Court: United States District Court for the District of Columbia

Facts:

Stephen Thaler sought copyright registration for artwork generated entirely by his AI system.

Holding:

The court ruled:

Copyright requires human authorship.

Works generated solely by AI are not protected.

Importance:

This is the most direct U.S. ruling on AI authorship.

Applied to ancient dialogue expansions:

If AI autonomously writes a “new Socratic dialogue,” no copyright.

If a scholar substantially edits, arranges, and shapes it, the human contribution may be protected.

IV. UK Position (More Flexible)

5. Nova Productions Ltd v.
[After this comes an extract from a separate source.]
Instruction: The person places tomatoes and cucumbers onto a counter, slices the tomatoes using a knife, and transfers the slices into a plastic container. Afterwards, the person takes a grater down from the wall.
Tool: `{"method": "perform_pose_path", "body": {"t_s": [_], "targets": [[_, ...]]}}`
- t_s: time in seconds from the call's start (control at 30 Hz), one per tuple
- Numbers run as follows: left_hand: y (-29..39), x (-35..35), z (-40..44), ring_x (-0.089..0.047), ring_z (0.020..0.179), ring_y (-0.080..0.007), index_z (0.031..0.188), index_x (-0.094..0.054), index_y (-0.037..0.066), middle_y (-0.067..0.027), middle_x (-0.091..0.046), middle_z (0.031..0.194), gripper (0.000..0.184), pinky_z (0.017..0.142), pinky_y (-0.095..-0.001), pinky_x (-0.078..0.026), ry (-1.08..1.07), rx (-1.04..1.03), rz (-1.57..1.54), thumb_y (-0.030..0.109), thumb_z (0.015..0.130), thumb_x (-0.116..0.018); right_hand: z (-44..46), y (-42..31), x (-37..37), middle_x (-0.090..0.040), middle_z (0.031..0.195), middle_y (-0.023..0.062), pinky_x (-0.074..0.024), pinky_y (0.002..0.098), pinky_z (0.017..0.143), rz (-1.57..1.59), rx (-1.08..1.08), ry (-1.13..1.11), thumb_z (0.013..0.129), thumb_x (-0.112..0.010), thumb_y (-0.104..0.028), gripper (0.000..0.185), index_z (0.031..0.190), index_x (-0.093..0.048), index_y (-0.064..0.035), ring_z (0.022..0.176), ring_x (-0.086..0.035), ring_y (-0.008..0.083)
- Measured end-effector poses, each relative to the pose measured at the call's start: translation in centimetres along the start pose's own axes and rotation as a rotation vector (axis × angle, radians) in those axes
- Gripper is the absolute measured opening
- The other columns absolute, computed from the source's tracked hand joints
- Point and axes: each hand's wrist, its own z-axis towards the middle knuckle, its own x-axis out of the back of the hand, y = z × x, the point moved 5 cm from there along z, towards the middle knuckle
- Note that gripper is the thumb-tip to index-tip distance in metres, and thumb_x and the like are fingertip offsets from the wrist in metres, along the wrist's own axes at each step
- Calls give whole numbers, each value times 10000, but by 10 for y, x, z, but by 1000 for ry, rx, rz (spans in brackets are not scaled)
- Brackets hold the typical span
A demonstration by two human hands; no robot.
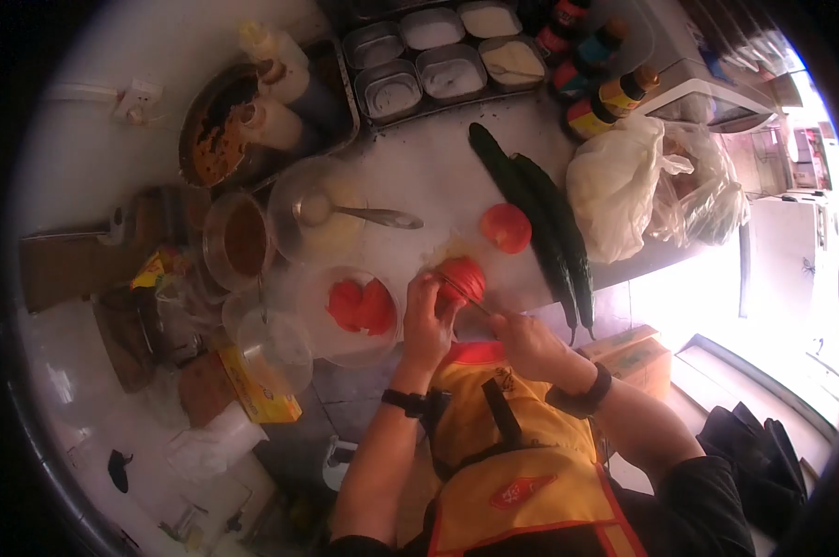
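Observation:
Near the counter's front edge, my left hand [429, 320] is closed around the left side of a red tomato [463, 278]. My right hand [533, 346] grips a knife [468, 298], whose thin blade lies across the tomato; whether it has cut in is too small to tell. Just behind and to the right sits another tomato [506, 228]. Left of my hands, a clear plastic bowl [390, 340] holds red tomato pieces [362, 306]. Long dark green cucumbers [542, 200] lie to the right of the tomatoes.
A bowl [294, 243] with a spoon [382, 217] stands behind the tomato bowl. Farther back are metal containers [452, 72], a tray [352, 130] with squeeze bottles, and dark bottles [614, 102]. Plastic bags [614, 190] sit at the right, and a cardboard box [637, 362] is below.

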Motion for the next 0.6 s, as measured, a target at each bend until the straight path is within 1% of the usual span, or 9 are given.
{"method": "perform_pose_path", "body": {"t_s": [0.03,0.07,0.13,0.23,0.37,0.47,0.5,0.57,0.6], "targets": [[-1,-1,0,-545,1174,-437,1239,-519,21,-230,-522,1296,475,944,-465,-500,3,-2,-1,139,849,-765,-4,-6,3,-588,850,222,-476,464,575,-138,200,151,906,-550,-69,131,996,-595,14,728,-612,409],[-2,-1,0,-546,1178,-435,1236,-522,19,-234,-524,1297,475,949,-462,-500,10,-5,-9,138,846,-766,-3,-4,1,-588,850,222,-476,464,575,-141,202,152,906,-550,-69,131,996,-595,14,728,-612,409],[-3,-2,-1,-546,1182,-433,1234,-525,17,-238,-527,1298,475,954,-459,-499,21,-8,-17,137,844,-768,2,-4,2,-538,770,172,-461,433,541,-32,256,178,869,-582,-28,131,987,-591,29,629,-564,356],[-3,-2,-1,-547,1186,-424,1240,-525,21,-227,-537,1302,476,957,-458,-499,24,-5,-23,123,843,-766,6,-14,10,-542,773,165,-464,438,532,-168,311,215,856,-597,-55,152,986,-588,24,633,-569,345],[-5,-5,-3,-556,1176,-402,1245,-531,36,-194,-547,1305,481,943,-445,-512,-3,65,-100,109,834,-772,43,-6,1,-578,815,185,-490,420,568,-152,368,226,837,-610,-65,152,964,-591,16,672,-599,335],[-10,-6,-4,-567,1161,-378,1243,-540,47,-177,-546,1301,479,901,-422,-535,28,80,-138,90,828,-774,45,5,-6,-608,844,173,-507,398,616,-58,303,90,828,-608,-85,226,1032,-599,13,698,-612,313],[-10,-6,-4,-573,1152,-367,1239,-546,50,-172,-546,1296,474,876,-409,-546,47,72,-145,80,824,-775,32,3,4,-611,910,193,-501,442,676,-48,355,161,834,-607,-69,237,1055,-605,16,756,-605,366],[-10,-6,-5,-574,1150,-359,1233,-548,51,-167,-545,1290,466,857,-403,-551,58,69,-152,76,826,-773,21,0,11,-614,975,213,-495,487,736,-42,408,227,841,-606,-53,249,1079,-611,20,815,-598,420],[-9,-5,-5,-575,1147,-351,1227,-549,53,-162,-545,1283,458,838,-397,-556,62,64,-153,73,827,-772,22,6,2,-619,1005,219,-493,489,760,-14,276,60,849,-595,-56,251,1087,-613,20,849,-600,434]]}}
Mazooma Games Ltd (2007, UK)

Court: Court of Appeal of England and Wales

Facts:

Concerned computer-generated images in video games.

Legal Principle:

Under UK Copyright, Designs and Patents Act 1988:

For computer-generated works, the author is “the person by whom the arrangements necessary for the creation of the work are undertaken.”

Relevance:

The UK differs from the U.S.

If someone:

Designs prompts

Configures AI

Directs expansion of Aristotle’s Politics

They may qualify as author under UK law, even if AI technically produced the text.
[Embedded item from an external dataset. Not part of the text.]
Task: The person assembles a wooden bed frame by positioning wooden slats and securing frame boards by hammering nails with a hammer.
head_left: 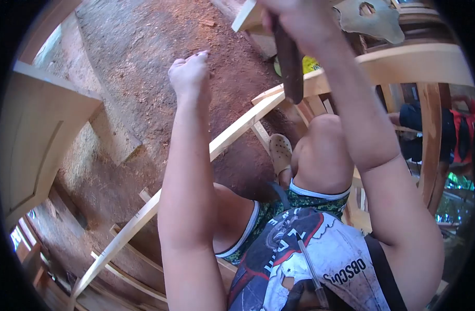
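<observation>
My left hand (190, 75) is raised over the dirt floor, its fingers curled closed; anything inside them is too small or hidden to make out. At the top edge, my right hand (302, 26) is wrapped round a dark brown wooden handle (288, 65), whose thick end points down towards my knee. The tool's other end is out of view. Below the hands, a long pale wooden strip (232, 129) slants across my legs from lower left to upper right. A light wooden piece (246, 15) shows beside my right hand.
A panelled wooden board (38, 140) stands at the left. A thick pale beam (419, 62) crosses the upper right, with an upright post (430, 140) below it. Another person (458, 129) is at the far right. Sawdust and chips cover the dirt floor (144, 52).
</observation>
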The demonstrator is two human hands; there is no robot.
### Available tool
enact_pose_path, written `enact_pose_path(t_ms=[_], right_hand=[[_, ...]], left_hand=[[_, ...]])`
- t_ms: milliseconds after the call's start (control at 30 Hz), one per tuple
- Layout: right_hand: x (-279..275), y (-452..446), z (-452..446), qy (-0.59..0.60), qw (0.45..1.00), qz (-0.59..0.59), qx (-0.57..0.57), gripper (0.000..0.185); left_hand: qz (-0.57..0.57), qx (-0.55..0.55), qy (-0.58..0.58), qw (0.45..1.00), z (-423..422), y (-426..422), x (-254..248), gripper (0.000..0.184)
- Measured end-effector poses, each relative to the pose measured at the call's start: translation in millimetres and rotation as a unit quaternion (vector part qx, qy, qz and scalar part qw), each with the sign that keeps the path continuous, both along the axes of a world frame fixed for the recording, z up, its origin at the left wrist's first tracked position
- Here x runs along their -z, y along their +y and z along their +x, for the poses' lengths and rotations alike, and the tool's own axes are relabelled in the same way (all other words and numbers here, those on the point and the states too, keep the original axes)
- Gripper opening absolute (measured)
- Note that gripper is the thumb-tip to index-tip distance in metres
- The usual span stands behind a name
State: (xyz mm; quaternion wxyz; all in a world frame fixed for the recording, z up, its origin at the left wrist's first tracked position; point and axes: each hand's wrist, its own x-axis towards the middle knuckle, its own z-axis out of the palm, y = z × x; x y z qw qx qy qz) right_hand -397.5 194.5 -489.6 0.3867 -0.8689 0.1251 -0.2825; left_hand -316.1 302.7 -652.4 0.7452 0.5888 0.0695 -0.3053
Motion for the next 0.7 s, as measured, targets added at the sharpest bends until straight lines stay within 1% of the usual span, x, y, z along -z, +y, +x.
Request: enact_pose_path(t_ms=[33, 100, 133, 167, 200, 233, 267, 300, 333, 367, 433, 467, 533, 567, 600, 633, 667, 700], right_hand=[[-22.5, 4.8, -3.3, -0.011, 1.000, 0.001, -0.008, 0.023], [-67.8, 15.2, -22.9, 0.004, 0.998, 0.056, -0.025, 0.022], [-84.5, 21.2, -40.5, 0.013, 0.996, 0.083, -0.025, 0.022], [-96.0, 22.5, -58.5, 0.024, 0.994, 0.105, -0.022, 0.022], [-101.7, 22.0, -80.7, 0.036, 0.991, 0.127, -0.016, 0.023], [-103.8, 19.9, -102.9, 0.048, 0.988, 0.149, -0.005, 0.025], [-90.6, 7.9, -131.7, 0.037, 0.985, 0.164, -0.023, 0.029], [-84.7, 3.2, -163.1, 0.077, 0.992, 0.101, 0.021, 0.028], [-75.6, -4.0, -185.4, 0.093, 0.991, 0.099, 0.015, 0.031], [-66.5, -10.9, -207.8, 0.108, 0.989, 0.097, 0.008, 0.035], [-58.7, -0.3, -221.2, 0.203, 0.979, 0.023, 0.015, 0.041], [-52.7, 2.1, -229.0, 0.242, 0.966, 0.088, 0.034, 0.043], [-35.5, 11.4, -245.4, 0.220, 0.950, 0.171, 0.144, 0.043], [-35.1, 12.8, -249.1, 0.223, 0.948, 0.171, 0.146, 0.043], [-36.1, 14.2, -248.6, 0.197, 0.952, 0.164, 0.170, 0.043], [-38.2, 16.2, -246.8, 0.171, 0.953, 0.156, 0.194, 0.043], [-44.9, 16.5, -242.9, 0.170, 0.954, 0.151, 0.196, 0.043], [-57.9, 18.5, -232.2, 0.151, 0.963, 0.154, 0.163, 0.042]], left_hand=[[-0.021, 0.005, 0.028, 0.999, -0.4, -2.1, 10.1, 0.012], [-0.010, 0.029, 0.042, 0.999, 0.5, -7.4, 22.9, 0.011], [0.004, 0.047, 0.053, 0.997, 1.6, -12.7, 26.7, 0.011], [0.013, 0.092, 0.062, 0.994, 1.3, -14.4, 28.2, 0.016], [0.008, 0.102, 0.061, 0.993, 1.0, -17.5, 33.1, 0.016], [0.008, 0.121, 0.077, 0.990, -0.3, -20.6, 41.2, 0.013], [0.010, 0.139, 0.093, 0.986, -1.7, -22.6, 50.8, 0.011], [0.018, 0.137, 0.103, 0.985, -5.1, -23.7, 59.9, 0.009], [0.015, 0.142, 0.106, 0.984, -6.8, -22.3, 72.5, 0.009], [0.061, 0.153, 0.121, 0.979, -7.0, -19.6, 88.2, 0.010], [0.136, 0.183, 0.147, 0.963, -4.3, -19.8, 116.1, 0.013], [0.131, 0.181, 0.148, 0.964, 1.3, -24.2, 126.6, 0.013], [0.133, 0.218, 0.119, 0.960, 1.4, -30.8, 127.6, 0.011], [0.100, 0.180, 0.150, 0.967, -2.2, -38.6, 125.7, 0.010], [0.098, 0.182, 0.151, 0.967, -4.1, -48.4, 129.5, 0.010], [0.073, 0.178, 0.178, 0.965, -7.1, -57.9, 132.6, 0.012], [0.045, 0.173, 0.204, 0.962, -10.9, -69.3, 134.6, 0.014], [0.017, 0.177, 0.217, 0.960, -21.5, -81.7, 141.3, 0.016]])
V. Derivative Works and Public Domain Doctrine

6. Stewart v. Abend (1990, U.S.)

Court: Supreme Court of the United States

Facts:

Concerned derivative works and renewal rights.

Principle:

Derivative works are protected only for new original contributions.

Application:

If an AI expansion:

Adds new philosophical arguments

Introduces new characters

Creates modern political analogies

Only those additions are protected.

The original Plato text remains free.

7. Bridgeman Art Library v. Corel Corp. (1999, U.S.)
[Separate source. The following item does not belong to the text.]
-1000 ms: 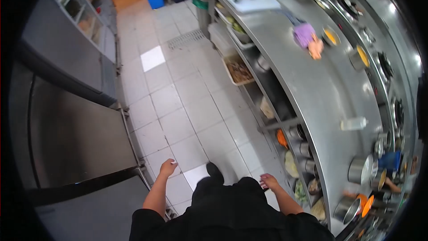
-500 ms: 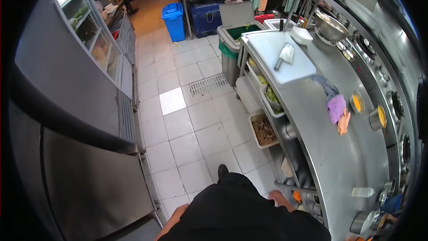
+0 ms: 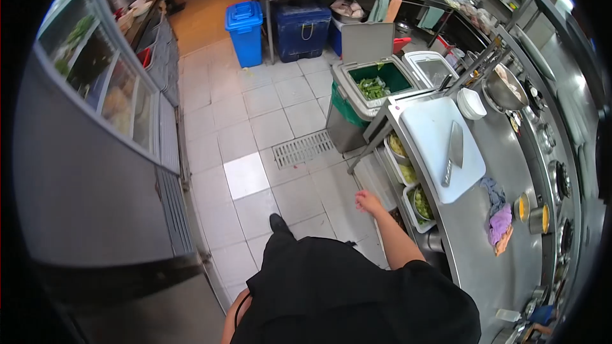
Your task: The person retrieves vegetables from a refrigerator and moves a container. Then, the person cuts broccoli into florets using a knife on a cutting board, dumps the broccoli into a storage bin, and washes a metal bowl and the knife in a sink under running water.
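My right hand (image 3: pixel 368 202) hangs in the air over the tiled floor, left of the steel counter (image 3: pixel 475 267). Its fingers are loosely bent, a little apart, and nothing shows in them. At my left side, close against my black clothing, only part of my left hand (image 3: pixel 237 299) shows; its fingers are hidden. On the counter lies a white cutting board (image 3: pixel 428 130) with a cleaver (image 3: pixel 454 153) flat on it. Cloths (image 3: pixel 500 223) are bunched beyond the board, beside two metal containers of yellow liquid (image 3: pixel 539 219).
A grey bin (image 3: pixel 347 130) with its lid up holds green scraps. Beyond stand a blue lidded bin (image 3: pixel 245 35) and a dark blue cooler box (image 3: pixel 299 35). A glass-door fridge (image 3: pixel 121 197) lines the left. A drain grate (image 3: pixel 305 149) sits in the floor; tubs (image 3: pixel 419 207) fill the undershelf.
I have moved forward along the aisle, so the bin, board and cleaver appear nearer. My right hand has swung forward into fuller view. The left hand stays low at my side.
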Motion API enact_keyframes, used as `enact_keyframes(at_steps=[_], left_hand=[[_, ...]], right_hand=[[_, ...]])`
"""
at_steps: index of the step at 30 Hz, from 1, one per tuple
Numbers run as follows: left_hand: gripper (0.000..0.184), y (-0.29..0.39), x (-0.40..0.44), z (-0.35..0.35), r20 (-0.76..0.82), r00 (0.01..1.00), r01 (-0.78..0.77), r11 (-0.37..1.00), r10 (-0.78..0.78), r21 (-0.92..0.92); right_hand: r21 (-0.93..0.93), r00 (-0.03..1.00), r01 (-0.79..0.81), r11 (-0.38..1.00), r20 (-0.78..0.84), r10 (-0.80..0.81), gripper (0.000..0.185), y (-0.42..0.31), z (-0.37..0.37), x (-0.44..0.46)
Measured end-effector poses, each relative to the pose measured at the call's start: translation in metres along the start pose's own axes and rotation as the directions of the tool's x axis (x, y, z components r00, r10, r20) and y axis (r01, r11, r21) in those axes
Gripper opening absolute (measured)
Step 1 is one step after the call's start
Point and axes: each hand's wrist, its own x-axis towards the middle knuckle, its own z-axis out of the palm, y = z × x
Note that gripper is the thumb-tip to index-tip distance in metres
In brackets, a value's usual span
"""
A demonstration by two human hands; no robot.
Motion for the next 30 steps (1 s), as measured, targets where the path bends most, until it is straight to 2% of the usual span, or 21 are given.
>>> enact_keyframes(at_steps=[3,4,6,8,10,11,13,14,17,19,21,22,23,24,25,26,27,29,30], left_hand=[[0.033,0.111,0.022,-0.051,0.048,0.999,0.003,0.999,-0.005,0.044],[0.033,0.153,0.028,-0.066,0.063,0.998,0.003,0.998,-0.007,0.062],[0.032,0.231,0.047,-0.086,0.094,0.995,0.004,0.994,-0.014,0.108],[0.032,0.307,0.07,-0.101,0.127,0.992,0.009,0.99,-0.027,0.138],[0.032,0.381,0.098,-0.111,0.151,0.988,0.01,0.985,-0.037,0.175],[0.032,0.417,0.113,-0.115,0.16,0.986,0.01,0.982,-0.041,0.188],[0.031,0.487,0.144,-0.119,0.175,0.983,0.01,0.977,-0.048,0.212],[0.031,0.521,0.157,-0.119,0.176,0.983,0.005,0.974,-0.046,0.226],[0.031,0.625,0.195,-0.112,0.171,0.985,-0.026,0.97,-0.017,0.243],[0.03,0.689,0.219,-0.11,0.157,0.987,-0.056,0.965,0.016,0.256],[0.03,0.747,0.248,-0.112,0.138,0.99,-0.076,0.961,0.04,0.265],[0.026,0.769,0.27,-0.119,0.033,0.99,-0.143,0.964,0.139,0.225],[0.024,0.787,0.294,-0.129,-0.075,0.97,-0.215,0.958,0.232,0.191],[0.024,0.799,0.315,-0.146,-0.072,0.969,-0.218,0.956,0.236,0.198],[0.022,0.808,0.341,-0.165,-0.108,0.917,-0.22,0.713,0.385,0.666],[0.022,0.822,0.37,-0.182,-0.058,0.846,-0.113,0.285,0.53,0.952],[0.022,0.832,0.395,-0.195,-0.079,0.85,-0.024,0.188,0.521,0.982],[0.023,0.855,0.446,-0.217,-0.203,0.904,0.085,0.307,0.377,0.948],[0.023,0.869,0.476,-0.225,-0.246,0.919,0.129,0.356,0.307,0.926]], right_hand=[[-0.233,0.991,-0.038,0.972,0.115,0.067,0.03,0.013,0.015,0.034],[-0.355,0.959,-0.082,0.931,0.227,0.17,0.028,0.025,0.021,0.045],[-0.092,0.938,-0.32,0.943,0.11,0.329,0.024,0.013,0.021,0.032],[0.028,0.854,-0.52,0.854,0.049,0.518,0.022,-0.012,0.01,0.023],[0.154,0.802,-0.592,0.791,0.019,0.597,0.024,-0.016,0.003,0.037],[0.168,0.798,-0.596,0.785,0.023,0.602,0.024,-0.018,0.001,0.056],[0.36,0.769,-0.585,0.726,-0.038,0.639,0.027,-0.029,-0.002,0.103],[0.369,0.767,-0.587,0.721,-0.031,0.641,0.027,-0.05,-0.001,0.125],[0.475,0.824,-0.507,0.72,0.019,0.567,0.028,-0.124,-0.004,0.241],[0.331,0.898,-0.428,0.841,0.053,0.436,0.02,-0.174,-0.011,0.336],[0.112,0.983,-0.151,0.982,0.125,0.137,0.02,-0.263,-0.03,0.425],[0.065,0.989,0.026,0.998,0.142,-0.035,0.023,-0.334,-0.047,0.451],[0.089,0.97,0.195,0.977,0.13,-0.206,0.024,-0.413,-0.064,0.465],[0.124,0.942,0.32,0.939,0.067,-0.33,0.023,-0.484,-0.078,0.474],[0.145,0.896,0.44,0.886,-0.01,-0.444,0.023,-0.55,-0.098,0.478],[0.109,0.849,0.529,0.842,-0.065,-0.525,0.023,-0.624,-0.126,0.47],[0.066,0.791,0.61,0.79,-0.117,-0.601,0.023,-0.69,-0.155,0.462],[0.099,0.635,0.769,0.632,-0.241,-0.734,0.02,-0.774,-0.208,0.473],[0.091,0.636,0.766,0.637,-0.257,-0.728,0.02,-0.799,-0.23,0.491]])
Court: United States District Court for the Southern District of New York

Facts:

Exact photographic reproductions of public domain paintings.

Holding:

Slavish reproductions lack originality and are not protected.

Relevance:

If AI merely:

Paraphrases Plato closely

Restates ideas mechanically

Mimics structure without creative transformation

It may lack originality.

Creative transformation is essential.

VI. Indian Position (Emerging but Relevant)

8. Eastern Book Company v. D.B. Modak (2008, India)

Court: Supreme Court of India

Holding:

India adopted the “modicum of creativity” standard similar to Feist.

Sweat of the brow alone is insufficient.

Relevance:

In India:

AI expansion must reflect intellectual creativity.

Human intervention must show skill and judgment.

VII. Civil Law Perspective (EU Originality Standard)

9. Infopaq International A/S v. Danske Dagblades Forening (2009, EU)

Court: Court of Justice of the European Union

Holding:

Copyright protects works that are the “author’s own intellectual creation.”

Implication:

AI cannot have “intellectual creation.”
Only human mental imprint qualifies.

Thus:

Substantial human creative shaping is required.

VIII. Application to AI Expansions of Ancient Political Dialogues

Let’s apply the law concretely.

Scenario A:

You input:

“Expand Plato’s Republic Book VII into a modern dialogue about AI governance.”

AI produces 5,000 words autonomously.

Likely result (U.S.):

No copyright.

Pure AI output.

Scenario B:

You:

Design detailed philosophical structure

Rewrite 60%

Add arguments about digital democracy

Reorganize characters

Edit heavily

Likely result:

Copyright in your original contributions.

Plato remains public domain.

Protection limited to new material.

Scenario C:

In the UK:
Even if AI does most drafting,
The person making “necessary arrangements” may qualify as author.

IX. Key Legal Principles Summarized

Ancient dialogues are public domain.

AI cannot be an author (U.S. position).

Human creativity is required.

Derivative works protect only new contributions.

Mere mechanical expansion is not enough.

Jurisdiction matters significantly.

X. Emerging Unresolved Questions

What level of prompt engineering qualifies as creativity?

Does iterative refinement count as authorship?

How much editing is “substantial”?

Should AI be treated like a tool (camera analogy) or independent creator?

Courts worldwide are still developing doctrine.

XI. Conclusion

In AI-created expansions of ancient political dialogues:

The underlying ancient text (Plato, Aristotle) is free.

Pure AI output is generally not protected in the U.S.

Human-guided creative expansions may be protected.

Protection extends only to original additions.

UK law is more flexible than U.S. law.